Creating a Meditation & Self-Hypnosis Practice


The best way to learn meditation is to practice it regularly. You’ve probably heard that ‘practice makes perfect’ and meditation is no different. Once you have practiced it – regularly – for at least 3 weeks, then it becomes a part of you i.e. accessing the meditation becomes a habit.

If you follow a specific pattern, when you start and end a meditation or self-hypnosis session, then that little ritual you have created becomes an anchor to attain a deep meditative state fast.

This means that any time you want you can count down and go into a deep meditative state and count up to refresh yourself. It will be a skill that is a part of you like driving a car or riding a bicycle.

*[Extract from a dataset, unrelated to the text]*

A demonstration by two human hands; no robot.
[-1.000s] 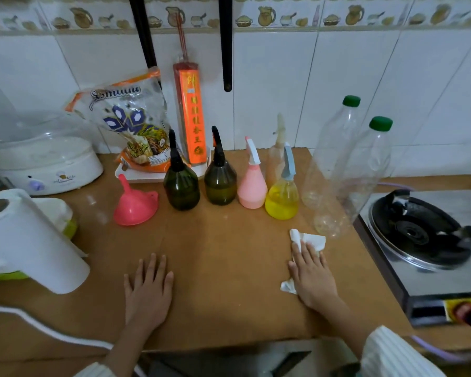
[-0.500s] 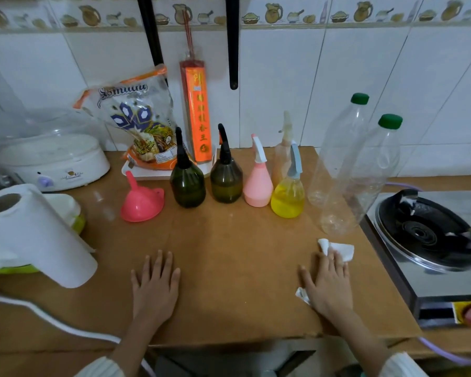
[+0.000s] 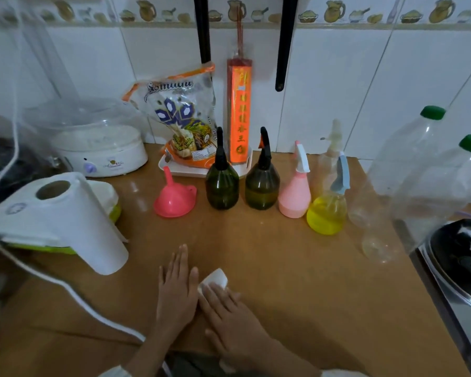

The format for a meditation practice

1. Follow the basic physical and mental relaxation technique from here. When you have done this then do the following:

Say “ I will countdown from 10 down to 1 and with each descending number I will relax more and more”. Then say “ 10, I am relaxing more and more, 9, I am relaxing more and more…” and so on all the way down to one. This serves as a mental anchor (link) associating a 10-1 count down with deep relaxation. You could also imagine standing at a staircase of 10 steps and each step down makes you more and more relaxed (in this method imagine taking each step down after you say the number). You could also imagine that you are writing each number on a blackboard and erasing it for the next one. Whatever works best for you.

2. When you have done your 10-1 countdown after your basic relaxation practice you are in a very relaxed state of mind and body. At this point you could set your anchor using three fingers of either hand (by pressing them together, lightly).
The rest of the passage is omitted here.